Oh yes. The outraged accusations of censorship...MichelleR said:As someone with a little experience of my own in this area, I always loved the allegation that any attempt to keep people from full out war was the first step toward totalitarianism.
That one hasn't (yet) gotten to me, but I used to cringe when "whatever" became all the rage, and now it's "It is what it is" -- both expressions that don't actually mean anything (like "just sayin'"?) and tend to irrationally irritate me.MichelleR said:I see "just sayin'" as weasel words. Probably because it was a comedy staple of the 80s and 90s to point out that people used the phrase to distance themselves from an insult. It acts in place of "don't shoot the messenger," but asks that you ignore that they're also the author of the message.

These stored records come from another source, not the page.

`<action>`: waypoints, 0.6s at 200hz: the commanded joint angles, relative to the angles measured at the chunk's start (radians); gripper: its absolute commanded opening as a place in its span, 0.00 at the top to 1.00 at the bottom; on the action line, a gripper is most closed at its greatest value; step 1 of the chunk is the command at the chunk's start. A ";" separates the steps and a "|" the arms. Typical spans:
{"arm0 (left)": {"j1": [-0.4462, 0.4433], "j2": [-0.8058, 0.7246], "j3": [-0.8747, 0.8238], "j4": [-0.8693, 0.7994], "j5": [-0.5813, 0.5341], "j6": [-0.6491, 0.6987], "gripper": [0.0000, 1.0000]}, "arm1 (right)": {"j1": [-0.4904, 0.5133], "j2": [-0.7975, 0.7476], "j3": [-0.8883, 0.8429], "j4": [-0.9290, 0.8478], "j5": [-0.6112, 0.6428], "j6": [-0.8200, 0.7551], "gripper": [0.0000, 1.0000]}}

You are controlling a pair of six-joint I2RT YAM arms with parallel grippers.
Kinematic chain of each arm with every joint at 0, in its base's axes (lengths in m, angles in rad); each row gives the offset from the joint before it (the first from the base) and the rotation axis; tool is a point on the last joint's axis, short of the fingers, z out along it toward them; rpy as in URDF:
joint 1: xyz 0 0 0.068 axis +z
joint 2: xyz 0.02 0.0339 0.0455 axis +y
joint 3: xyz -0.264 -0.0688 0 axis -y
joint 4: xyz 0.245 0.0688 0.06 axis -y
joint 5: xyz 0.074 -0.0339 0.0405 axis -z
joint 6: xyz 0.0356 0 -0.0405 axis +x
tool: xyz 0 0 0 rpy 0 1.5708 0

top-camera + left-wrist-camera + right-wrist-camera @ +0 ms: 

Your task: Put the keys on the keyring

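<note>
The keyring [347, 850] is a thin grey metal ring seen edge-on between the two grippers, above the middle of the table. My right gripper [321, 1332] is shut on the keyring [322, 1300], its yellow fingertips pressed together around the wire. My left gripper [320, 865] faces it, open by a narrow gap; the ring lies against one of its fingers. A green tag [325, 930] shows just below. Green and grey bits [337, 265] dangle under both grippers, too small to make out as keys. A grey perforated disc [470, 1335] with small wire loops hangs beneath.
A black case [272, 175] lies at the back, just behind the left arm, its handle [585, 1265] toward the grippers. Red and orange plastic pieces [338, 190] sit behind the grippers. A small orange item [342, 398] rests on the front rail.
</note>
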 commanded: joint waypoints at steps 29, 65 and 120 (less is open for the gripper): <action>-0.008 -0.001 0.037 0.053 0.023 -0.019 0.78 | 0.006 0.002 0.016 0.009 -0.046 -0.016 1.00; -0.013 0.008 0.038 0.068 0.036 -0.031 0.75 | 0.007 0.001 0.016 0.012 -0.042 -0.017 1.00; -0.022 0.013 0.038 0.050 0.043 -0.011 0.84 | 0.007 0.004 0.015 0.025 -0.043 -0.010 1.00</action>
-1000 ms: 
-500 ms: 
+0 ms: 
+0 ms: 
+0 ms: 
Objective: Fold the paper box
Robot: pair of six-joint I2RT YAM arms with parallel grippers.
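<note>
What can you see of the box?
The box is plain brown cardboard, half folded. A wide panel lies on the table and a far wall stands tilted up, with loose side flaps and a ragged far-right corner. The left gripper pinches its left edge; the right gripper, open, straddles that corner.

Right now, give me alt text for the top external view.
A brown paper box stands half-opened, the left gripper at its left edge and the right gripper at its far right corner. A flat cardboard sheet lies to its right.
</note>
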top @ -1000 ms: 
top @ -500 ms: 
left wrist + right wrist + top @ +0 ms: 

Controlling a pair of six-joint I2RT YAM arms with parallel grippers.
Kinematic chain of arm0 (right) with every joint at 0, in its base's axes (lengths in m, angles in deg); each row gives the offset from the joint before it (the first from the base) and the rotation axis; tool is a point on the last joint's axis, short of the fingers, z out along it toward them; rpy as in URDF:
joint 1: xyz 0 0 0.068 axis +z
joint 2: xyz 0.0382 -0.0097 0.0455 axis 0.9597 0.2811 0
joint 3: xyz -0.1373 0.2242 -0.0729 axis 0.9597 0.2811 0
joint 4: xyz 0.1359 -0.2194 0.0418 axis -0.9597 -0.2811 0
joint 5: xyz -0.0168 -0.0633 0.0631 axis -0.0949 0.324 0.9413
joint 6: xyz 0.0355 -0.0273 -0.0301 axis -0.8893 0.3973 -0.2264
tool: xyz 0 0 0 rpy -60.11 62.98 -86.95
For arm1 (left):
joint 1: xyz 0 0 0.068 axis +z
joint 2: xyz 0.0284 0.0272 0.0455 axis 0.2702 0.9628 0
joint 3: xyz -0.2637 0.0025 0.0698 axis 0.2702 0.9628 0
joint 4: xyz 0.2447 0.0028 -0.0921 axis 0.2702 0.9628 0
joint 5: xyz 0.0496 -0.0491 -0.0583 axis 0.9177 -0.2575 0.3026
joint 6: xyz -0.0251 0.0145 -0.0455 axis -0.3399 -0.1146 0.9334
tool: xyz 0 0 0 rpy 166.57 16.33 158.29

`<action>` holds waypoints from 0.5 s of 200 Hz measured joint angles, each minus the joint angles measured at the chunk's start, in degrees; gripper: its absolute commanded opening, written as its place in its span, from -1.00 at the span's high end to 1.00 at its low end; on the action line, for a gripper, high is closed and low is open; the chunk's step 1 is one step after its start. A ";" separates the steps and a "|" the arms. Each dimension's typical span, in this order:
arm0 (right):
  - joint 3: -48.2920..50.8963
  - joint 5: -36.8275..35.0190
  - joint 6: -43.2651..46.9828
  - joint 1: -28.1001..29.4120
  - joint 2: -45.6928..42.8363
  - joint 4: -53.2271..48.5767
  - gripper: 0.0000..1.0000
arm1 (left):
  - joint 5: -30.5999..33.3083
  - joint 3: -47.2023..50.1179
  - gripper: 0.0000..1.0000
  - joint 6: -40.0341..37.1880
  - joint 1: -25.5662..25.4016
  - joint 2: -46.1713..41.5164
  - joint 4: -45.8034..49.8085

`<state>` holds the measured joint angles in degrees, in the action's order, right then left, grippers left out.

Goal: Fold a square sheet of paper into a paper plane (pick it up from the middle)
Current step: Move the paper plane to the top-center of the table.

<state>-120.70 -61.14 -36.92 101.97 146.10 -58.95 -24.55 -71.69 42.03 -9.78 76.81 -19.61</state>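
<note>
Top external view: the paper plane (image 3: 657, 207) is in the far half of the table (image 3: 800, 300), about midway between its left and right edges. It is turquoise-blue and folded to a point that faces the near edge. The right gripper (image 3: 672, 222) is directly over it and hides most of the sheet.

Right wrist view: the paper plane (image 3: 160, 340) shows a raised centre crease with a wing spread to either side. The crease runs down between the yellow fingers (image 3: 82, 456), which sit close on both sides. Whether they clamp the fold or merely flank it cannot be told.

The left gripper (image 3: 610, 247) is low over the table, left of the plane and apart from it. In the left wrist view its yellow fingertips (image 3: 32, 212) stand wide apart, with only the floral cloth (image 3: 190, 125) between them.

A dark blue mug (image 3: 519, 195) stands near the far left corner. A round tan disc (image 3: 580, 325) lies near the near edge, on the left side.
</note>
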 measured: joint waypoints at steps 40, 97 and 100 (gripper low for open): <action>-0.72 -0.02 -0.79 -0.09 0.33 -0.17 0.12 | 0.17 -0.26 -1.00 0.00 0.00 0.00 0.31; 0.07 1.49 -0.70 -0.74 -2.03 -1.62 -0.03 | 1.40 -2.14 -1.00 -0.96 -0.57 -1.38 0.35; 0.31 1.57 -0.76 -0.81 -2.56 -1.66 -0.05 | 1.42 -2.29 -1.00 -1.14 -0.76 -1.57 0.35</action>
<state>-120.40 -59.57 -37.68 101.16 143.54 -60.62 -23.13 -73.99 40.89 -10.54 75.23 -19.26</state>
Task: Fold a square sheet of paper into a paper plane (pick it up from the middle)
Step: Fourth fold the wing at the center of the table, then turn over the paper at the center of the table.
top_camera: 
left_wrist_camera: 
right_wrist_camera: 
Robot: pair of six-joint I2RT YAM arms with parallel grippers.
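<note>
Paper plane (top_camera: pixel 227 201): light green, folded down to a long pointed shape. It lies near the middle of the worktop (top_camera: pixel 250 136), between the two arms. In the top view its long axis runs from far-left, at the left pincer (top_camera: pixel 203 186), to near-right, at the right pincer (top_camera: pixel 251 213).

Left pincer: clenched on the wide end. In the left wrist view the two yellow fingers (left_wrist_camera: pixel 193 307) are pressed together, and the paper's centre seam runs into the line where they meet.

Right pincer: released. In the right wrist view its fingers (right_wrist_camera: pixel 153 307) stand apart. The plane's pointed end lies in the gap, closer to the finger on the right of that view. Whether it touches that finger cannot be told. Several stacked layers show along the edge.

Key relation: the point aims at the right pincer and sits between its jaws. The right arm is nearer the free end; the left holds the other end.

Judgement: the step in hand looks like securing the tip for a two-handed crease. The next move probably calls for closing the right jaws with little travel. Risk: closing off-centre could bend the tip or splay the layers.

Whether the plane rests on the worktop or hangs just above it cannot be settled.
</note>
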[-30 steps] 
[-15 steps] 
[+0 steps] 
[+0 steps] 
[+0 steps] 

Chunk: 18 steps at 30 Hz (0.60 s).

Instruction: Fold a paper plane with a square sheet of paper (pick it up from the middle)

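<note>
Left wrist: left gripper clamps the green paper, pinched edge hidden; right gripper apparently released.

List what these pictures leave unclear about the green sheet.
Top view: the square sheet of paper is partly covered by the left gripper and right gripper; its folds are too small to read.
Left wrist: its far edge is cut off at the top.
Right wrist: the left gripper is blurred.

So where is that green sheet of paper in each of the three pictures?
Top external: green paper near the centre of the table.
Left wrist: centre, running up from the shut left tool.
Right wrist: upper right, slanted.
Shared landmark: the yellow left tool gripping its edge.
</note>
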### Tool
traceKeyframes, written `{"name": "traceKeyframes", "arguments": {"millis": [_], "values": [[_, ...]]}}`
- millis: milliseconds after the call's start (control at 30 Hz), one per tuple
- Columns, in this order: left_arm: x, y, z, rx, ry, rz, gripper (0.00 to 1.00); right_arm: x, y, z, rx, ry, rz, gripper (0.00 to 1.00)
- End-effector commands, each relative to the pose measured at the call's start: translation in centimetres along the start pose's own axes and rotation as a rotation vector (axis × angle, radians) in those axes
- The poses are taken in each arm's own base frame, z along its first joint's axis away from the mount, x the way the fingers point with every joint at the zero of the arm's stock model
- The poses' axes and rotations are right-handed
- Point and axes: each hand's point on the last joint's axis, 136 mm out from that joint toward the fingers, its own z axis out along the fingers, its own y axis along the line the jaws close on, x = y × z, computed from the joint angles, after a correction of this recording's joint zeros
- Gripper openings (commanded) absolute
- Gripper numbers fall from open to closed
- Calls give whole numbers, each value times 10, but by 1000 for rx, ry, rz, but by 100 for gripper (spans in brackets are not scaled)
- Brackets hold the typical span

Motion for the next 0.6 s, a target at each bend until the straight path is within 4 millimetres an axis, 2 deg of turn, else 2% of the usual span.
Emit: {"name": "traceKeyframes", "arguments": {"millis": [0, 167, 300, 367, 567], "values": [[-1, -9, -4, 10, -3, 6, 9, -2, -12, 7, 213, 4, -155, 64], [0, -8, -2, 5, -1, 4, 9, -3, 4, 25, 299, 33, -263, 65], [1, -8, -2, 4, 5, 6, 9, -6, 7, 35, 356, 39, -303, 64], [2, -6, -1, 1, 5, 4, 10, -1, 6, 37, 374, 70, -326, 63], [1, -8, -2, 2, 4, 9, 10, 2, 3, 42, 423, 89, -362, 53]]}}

That is actually quite an interesting issue. Does the forum "belong" to it's creator, or to the members? Is it like inviting a group of people to your house - in which case they would be rude to complain about the music you play or the curtains you've chosen - or is it more like a "clubhouse" that nobody owns but is a communal space?Tam said:I'm a member of a forum about a subject I love and really like most of the other members (which is why I continue going there.) The owner/chief moderator makes a lot of snarky comments himself, often mildly sexist. Many people have argued with him - to their own peril because his view is that it's his forum and his rules. He does have a team of moderators who do a good job, but he has to occasionally exercise his ego. The people who stay on the forum just deal with it and those who don't like it either leave on their own or get banned. He does have a point in that he is the one making it all available to everyone for free.
Since the forurm "owner" is paying for the web hosting, possibly paying for the software, and put in the time to set things up and promote it, I think it's fair to say he owns it. He therefore has the right to run it pretty much as he wants, within whatever legal restrictions there may be on harassment and similar issues. But what one has "the right to do" and what is "right to do" are not the same things.mashadutoit said:That is actually quite an interesting issue. Does the forum "belong" to it's creator, or to the members? Is it like inviting a group of people to your house - in which case they would be rude to complain about the music you play or the curtains you've chosen - or is it more like a "clubhouse" that nobody owns but is a communal space?
I suppose this would depend on the context. For example - I've participated in some forums which are hosted by a specific author, and is sort of about them and their personality. In that case, I can understand that it would be a case of "if you cant stand the heat, get out of the kitchen." But in this case, it sounds like a pity that the community is at the mercy of a rather immature individual!